WHAT YOU SHOULD DO:
All of the data should be reproduced word for word, though its pictures must be omitted.

DATASET EXCERPTS:
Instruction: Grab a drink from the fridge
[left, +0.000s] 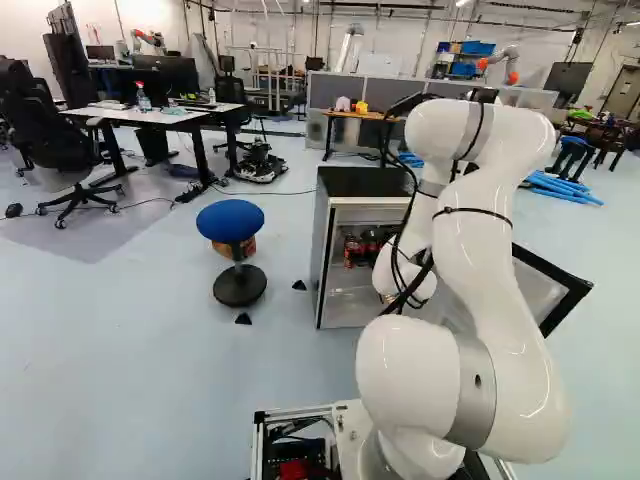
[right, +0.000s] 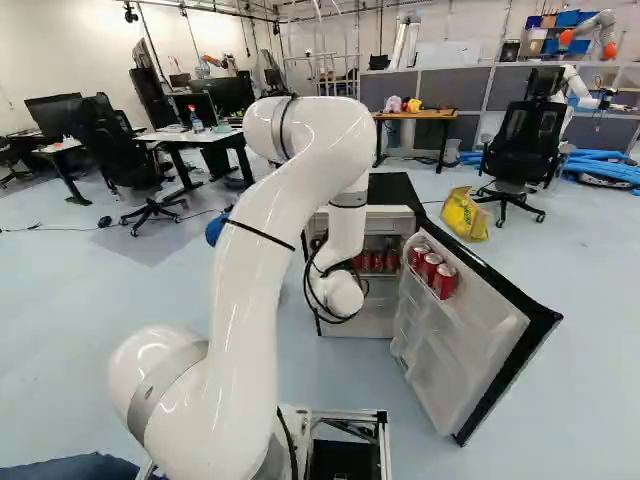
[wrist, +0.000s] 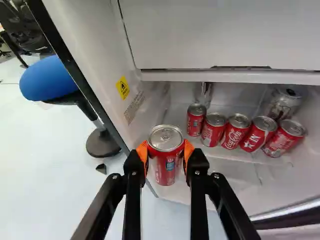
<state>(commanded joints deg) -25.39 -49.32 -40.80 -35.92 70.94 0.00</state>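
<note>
A red can (wrist: 166, 162) is gripped between the orange pads (wrist: 188, 150) of the gripper (wrist: 165, 150), which is closed on it from both sides, at the mouth of the fridge (right: 392, 188); whether it is wholly clear of the opening I can't tell. Taking twelve as straight ahead of the gripper, a row of five red cans (wrist: 235, 131) stands inside from one to nearly three o'clock, and a silvery can (wrist: 286, 102) behind its far end at two. A yellow label (wrist: 122, 87) is on the inner wall at eleven, a blue stool (wrist: 50, 80) outside at ten. In the right base view, the open door (right: 470, 350) sits at four o'clock from the fridge's body, three red cans (right: 432, 268) on its shelf; a yellow bag (right: 465, 214) lies at two.
</note>
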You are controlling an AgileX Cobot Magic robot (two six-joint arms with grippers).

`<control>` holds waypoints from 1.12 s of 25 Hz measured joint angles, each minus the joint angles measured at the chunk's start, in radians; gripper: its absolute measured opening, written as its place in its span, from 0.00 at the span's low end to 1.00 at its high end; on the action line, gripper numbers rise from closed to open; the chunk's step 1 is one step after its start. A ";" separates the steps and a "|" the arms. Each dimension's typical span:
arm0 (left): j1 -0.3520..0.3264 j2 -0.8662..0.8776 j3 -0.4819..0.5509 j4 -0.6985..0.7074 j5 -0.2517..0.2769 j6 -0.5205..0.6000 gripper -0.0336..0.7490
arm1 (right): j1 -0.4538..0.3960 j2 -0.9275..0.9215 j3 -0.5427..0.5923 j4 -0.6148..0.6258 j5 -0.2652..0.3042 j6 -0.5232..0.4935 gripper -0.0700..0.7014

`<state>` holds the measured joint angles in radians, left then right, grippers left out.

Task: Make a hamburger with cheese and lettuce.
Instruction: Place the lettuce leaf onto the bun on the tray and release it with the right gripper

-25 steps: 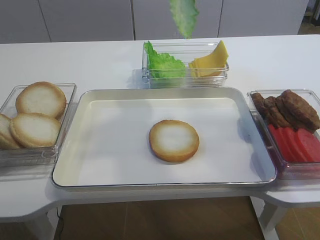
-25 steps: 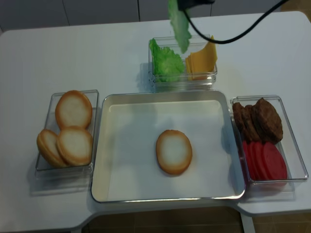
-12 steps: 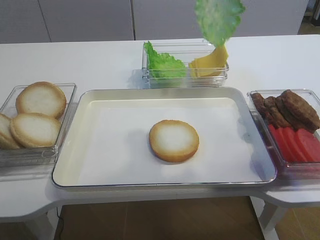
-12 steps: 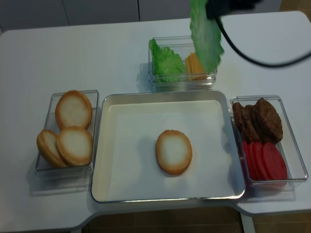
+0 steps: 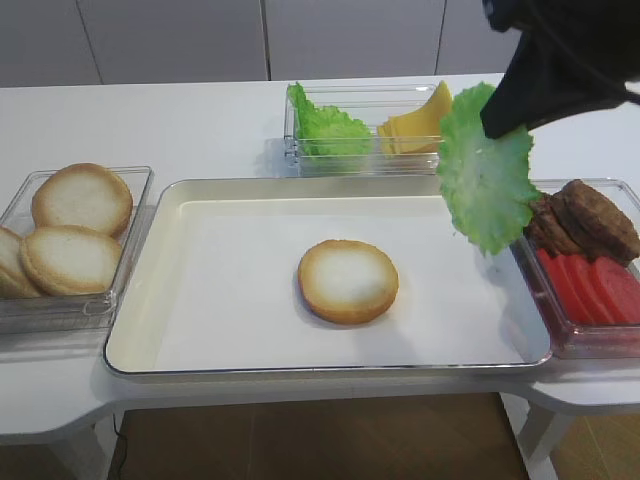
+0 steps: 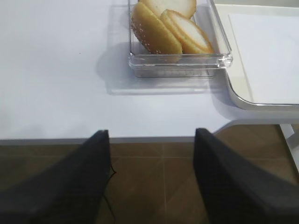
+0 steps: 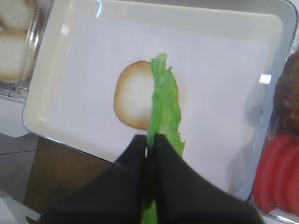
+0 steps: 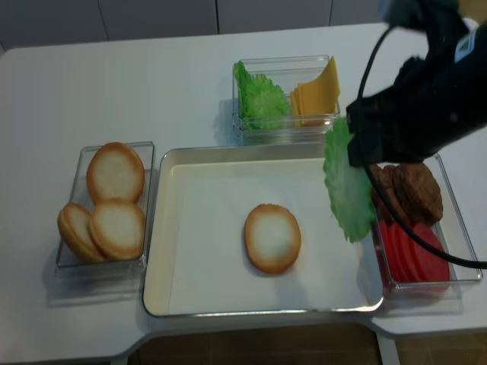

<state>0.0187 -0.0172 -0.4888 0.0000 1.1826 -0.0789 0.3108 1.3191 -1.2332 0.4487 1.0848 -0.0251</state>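
Note:
A bun half, the hamburger (image 5: 348, 281), lies cut side up in the middle of the white tray (image 5: 200, 330); it also shows in the realsense view (image 8: 272, 237) and the right wrist view (image 7: 133, 95). My right gripper (image 7: 148, 139) is shut on a lettuce leaf (image 5: 487, 178) that hangs above the tray's right side (image 8: 347, 182), to the right of the bun. More lettuce (image 5: 325, 128) and the cheese slices (image 5: 420, 125) sit in a clear box at the back. My left gripper (image 6: 152, 140) is open and empty beyond the table's front edge.
A clear box (image 5: 20, 300) on the left holds several bun halves (image 5: 82, 198), also seen in the left wrist view (image 6: 163, 28). A clear box on the right holds dark patties (image 5: 590, 215) and tomato slices (image 5: 600, 285). The white table edge (image 6: 140, 139) runs below the boxes.
My right arm has come down and forward from above the back box, carrying the lettuce leaf to the tray's right side. The bun has not moved.

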 joint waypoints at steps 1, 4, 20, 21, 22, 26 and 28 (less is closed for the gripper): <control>0.000 0.000 0.000 0.000 0.000 0.000 0.58 | 0.000 0.000 0.018 0.000 -0.022 0.000 0.12; 0.000 0.000 0.000 0.000 0.000 0.000 0.58 | 0.017 0.000 0.062 -0.016 -0.093 0.003 0.12; 0.000 0.000 0.000 0.000 0.000 0.000 0.58 | 0.218 0.172 0.074 -0.372 -0.363 0.281 0.12; 0.000 0.000 0.000 0.000 0.000 0.000 0.58 | 0.218 0.172 0.074 -0.389 -0.363 0.293 0.12; 0.000 0.000 0.000 0.000 0.000 0.000 0.58 | 0.218 0.172 0.074 -0.403 -0.363 0.301 0.12; 0.000 0.000 0.000 0.000 0.000 0.000 0.58 | 0.218 0.189 0.074 -0.413 -0.365 0.310 0.12; 0.000 0.000 0.000 0.000 0.000 0.000 0.58 | 0.218 0.212 0.074 -0.413 -0.368 0.311 0.12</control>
<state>0.0187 -0.0172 -0.4888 0.0000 1.1826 -0.0789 0.5290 1.5312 -1.1591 0.0359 0.7173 0.2860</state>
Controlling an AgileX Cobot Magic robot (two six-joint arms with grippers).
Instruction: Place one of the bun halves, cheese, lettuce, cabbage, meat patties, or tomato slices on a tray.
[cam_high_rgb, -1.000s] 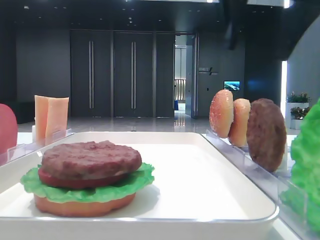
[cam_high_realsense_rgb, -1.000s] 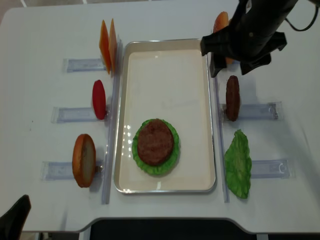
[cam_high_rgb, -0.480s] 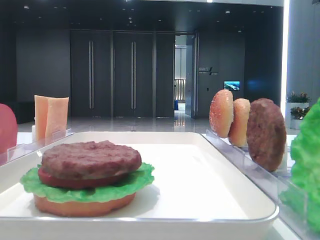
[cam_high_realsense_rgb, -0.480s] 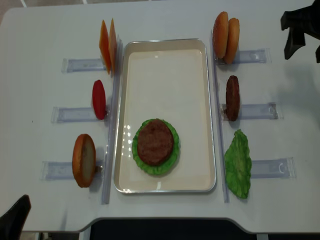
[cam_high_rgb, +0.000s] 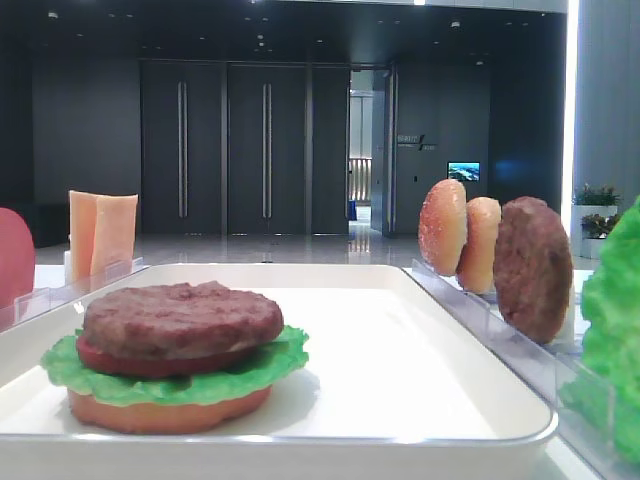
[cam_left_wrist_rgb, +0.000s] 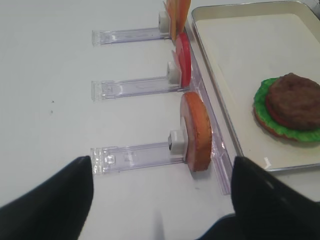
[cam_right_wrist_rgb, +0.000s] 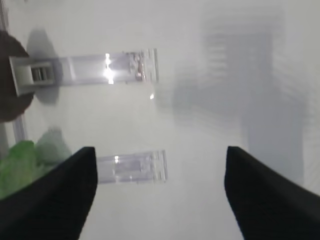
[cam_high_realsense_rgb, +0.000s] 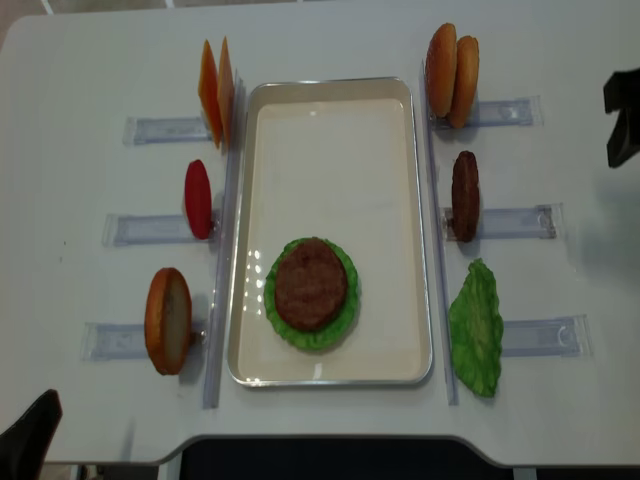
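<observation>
On the white tray (cam_high_realsense_rgb: 330, 130) lies a stack: bun half, lettuce, tomato slice and a meat patty (cam_high_realsense_rgb: 311, 284) on top. Right of the tray stand two bun halves (cam_high_realsense_rgb: 452, 68), a second patty (cam_high_realsense_rgb: 465, 195) and a lettuce leaf (cam_high_realsense_rgb: 476, 325). On its left are cheese slices (cam_high_realsense_rgb: 215, 85), a tomato slice (cam_high_realsense_rgb: 198, 198) and a bun half (cam_high_realsense_rgb: 168, 320). Cabbage is out of view. My right gripper (cam_right_wrist_rgb: 157, 190) is open and empty over bare table at the far right. My left gripper (cam_left_wrist_rgb: 162, 200) is open and empty, near the front-left bun half (cam_left_wrist_rgb: 196, 131).
Clear plastic slotted racks (cam_high_realsense_rgb: 515, 222) run outward from both long sides of the tray and hold the upright pieces. The empty ends of two racks (cam_right_wrist_rgb: 132, 167) lie under the right gripper. The table's front edge (cam_high_realsense_rgb: 320, 440) is close to the left gripper.
My right arm has swung from above the back-right bun halves out to the right edge of the table, with nothing in its jaws. The food pieces and the left gripper have not moved.
</observation>
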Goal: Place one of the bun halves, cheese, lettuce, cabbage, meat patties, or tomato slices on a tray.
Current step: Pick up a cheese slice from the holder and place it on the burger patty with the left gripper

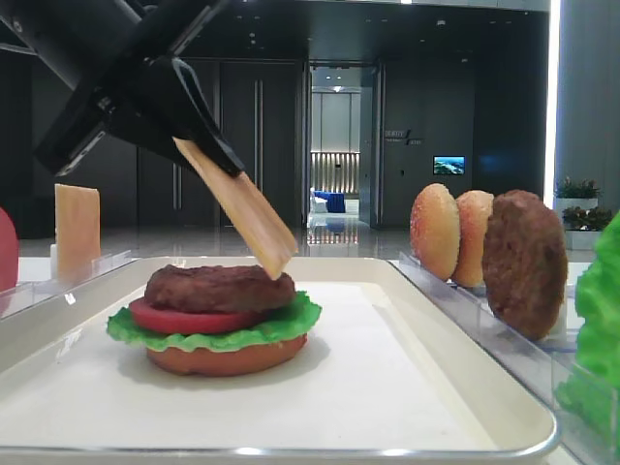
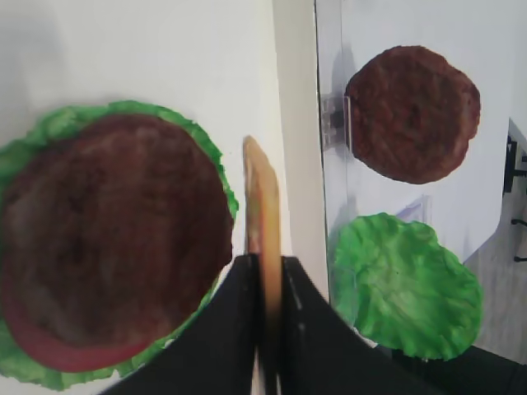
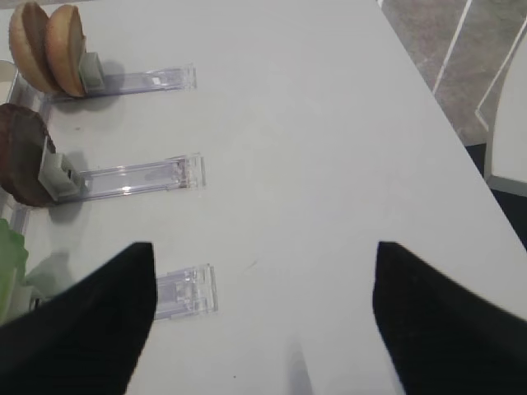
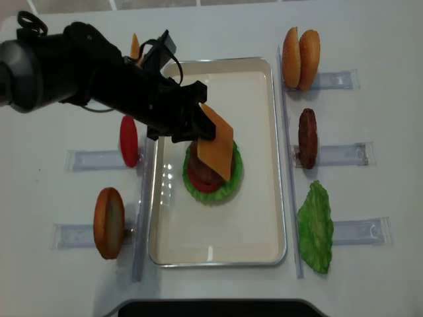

EXERCISE RESPONSE:
Instruction: Grab a drink from the fridge
[left, +0.000s] 
[right, +0.000s] 
[wrist, +0.000s] 
<state>(commanded joints deg) -25.39 -49.32 -40.80 -35.92 70.94 0.00</state>
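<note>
A red can (wrist: 166, 162) is gripped between the orange pads (wrist: 188, 150) of the gripper (wrist: 165, 150), which is closed on it from both sides, at the mouth of the fridge (right: 392, 188); whether it is wholly clear of the opening I can't tell. Taking twelve as straight ahead of the gripper, a row of five red cans (wrist: 235, 131) stands inside from one to nearly three o'clock, and a silvery can (wrist: 286, 102) behind its far end at two. A yellow label (wrist: 122, 87) is on the inner wall at eleven, a blue stool (wrist: 50, 80) outside at ten. In the right base view, the open door (right: 470, 350) sits at four o'clock from the fridge's body, three red cans (right: 432, 268) on its shelf; a yellow bag (right: 465, 214) lies at two.
</note>
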You are controlling an AgileX Cobot Magic robot (two six-joint arms with grippers).

`<control>` holds waypoints from 1.12 s of 25 Hz measured joint angles, each minus the joint angles measured at the chunk's start, in radians; gripper: its absolute measured opening, written as its place in its span, from 0.00 at the span's low end to 1.00 at its high end; on the action line, gripper numbers rise from closed to open; the chunk's step 1 is one step after its start. A ";" separates the steps and a "|" the arms. Each dimension's typical span:
arm0 (left): j1 -0.3520..0.3264 j2 -0.8662..0.8776 j3 -0.4819..0.5509 j4 -0.6985..0.7074 j5 -0.2517..0.2769 j6 -0.5205..0.6000 gripper -0.0336..0.7490
arm1 (right): j1 -0.4538..0.3960 j2 -0.9275..0.9215 j3 -0.5427..0.5923 j4 -0.6148..0.6258 j5 -0.2652..0.3042 j6 -0.5232..0.4935 gripper -0.0700..0.7014

`<state>` holds the measured joint angles in radians, left then right, grippers left out.

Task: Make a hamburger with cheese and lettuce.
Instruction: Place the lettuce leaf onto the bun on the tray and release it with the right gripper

-25 steps: 
-25 steps: 
-12 steps: 
-12 steps: 
+0 steps: 
+0 steps: 
+0 steps: 
+0 steps: 

<state>0.0187 -0.0172 -0.4888 0.0000 1.1826 -0.0789 0.3108 1.3191 -1.2332 0.4487 1.0848 -0.0251</state>
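Note:
A bun half, the hamburger (image 5: 348, 281), lies cut side up in the middle of the white tray (image 5: 200, 330); it also shows in the realsense view (image 8: 272, 237) and the right wrist view (image 7: 133, 95). My right gripper (image 7: 148, 139) is shut on a lettuce leaf (image 5: 487, 178) that hangs above the tray's right side (image 8: 347, 182), to the right of the bun. More lettuce (image 5: 325, 128) and the cheese slices (image 5: 420, 125) sit in a clear box at the back. My left gripper (image 6: 152, 140) is open and empty beyond the table's front edge.
A clear box (image 5: 20, 300) on the left holds several bun halves (image 5: 82, 198), also seen in the left wrist view (image 6: 163, 28). A clear box on the right holds dark patties (image 5: 590, 215) and tomato slices (image 5: 600, 285). The white table edge (image 6: 140, 139) runs below the boxes.
My right arm has come down and forward from above the back box, carrying the lettuce leaf to the tray's right side. The bun has not moved.
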
 joint waypoints at steps 1, 4, 20, 21, 22, 26 and 28 (less is closed for the gripper): <control>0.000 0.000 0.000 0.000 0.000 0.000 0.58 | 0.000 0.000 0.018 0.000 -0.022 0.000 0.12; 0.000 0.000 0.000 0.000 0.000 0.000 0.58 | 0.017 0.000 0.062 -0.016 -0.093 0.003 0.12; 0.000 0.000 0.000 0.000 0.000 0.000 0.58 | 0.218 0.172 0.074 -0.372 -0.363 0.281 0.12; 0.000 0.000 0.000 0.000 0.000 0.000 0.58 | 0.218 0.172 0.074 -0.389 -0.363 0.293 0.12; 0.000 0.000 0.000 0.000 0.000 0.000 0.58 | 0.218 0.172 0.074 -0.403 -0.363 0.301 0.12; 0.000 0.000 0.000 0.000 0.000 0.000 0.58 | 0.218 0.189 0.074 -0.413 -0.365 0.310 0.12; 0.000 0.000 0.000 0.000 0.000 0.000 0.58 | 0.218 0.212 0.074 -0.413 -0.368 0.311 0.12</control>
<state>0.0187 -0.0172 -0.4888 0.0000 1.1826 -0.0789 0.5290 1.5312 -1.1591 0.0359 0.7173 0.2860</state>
Controlling an AgileX Cobot Magic robot (two six-joint arms with grippers).
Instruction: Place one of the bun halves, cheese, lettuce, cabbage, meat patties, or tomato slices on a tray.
[cam_high_rgb, -1.000s] 
[cam_high_realsense_rgb, -1.000s] 
[cam_high_rgb, -0.480s] 
[cam_high_realsense_rgb, -0.480s] 
[cam_high_rgb, +0.000s] 
[cam_left_wrist_rgb, +0.000s] 
[cam_right_wrist_rgb, +0.000s] 
[cam_high_realsense_rgb, +0.000s] 
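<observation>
On the white tray (cam_high_realsense_rgb: 330, 130) lies a stack: bun half, lettuce, tomato slice and a meat patty (cam_high_realsense_rgb: 311, 284) on top. Right of the tray stand two bun halves (cam_high_realsense_rgb: 452, 68), a second patty (cam_high_realsense_rgb: 465, 195) and a lettuce leaf (cam_high_realsense_rgb: 476, 325). On its left are cheese slices (cam_high_realsense_rgb: 215, 85), a tomato slice (cam_high_realsense_rgb: 198, 198) and a bun half (cam_high_realsense_rgb: 168, 320). Cabbage is out of view. My right gripper (cam_right_wrist_rgb: 157, 190) is open and empty over bare table at the far right. My left gripper (cam_left_wrist_rgb: 162, 200) is open and empty, near the front-left bun half (cam_left_wrist_rgb: 196, 131).
Clear plastic slotted racks (cam_high_realsense_rgb: 515, 222) run outward from both long sides of the tray and hold the upright pieces. The empty ends of two racks (cam_right_wrist_rgb: 132, 167) lie under the right gripper. The table's front edge (cam_high_realsense_rgb: 320, 440) is close to the left gripper.
My right arm has swung from above the back-right bun halves out to the right edge of the table, with nothing in its jaws. The food pieces and the left gripper have not moved.
</observation>
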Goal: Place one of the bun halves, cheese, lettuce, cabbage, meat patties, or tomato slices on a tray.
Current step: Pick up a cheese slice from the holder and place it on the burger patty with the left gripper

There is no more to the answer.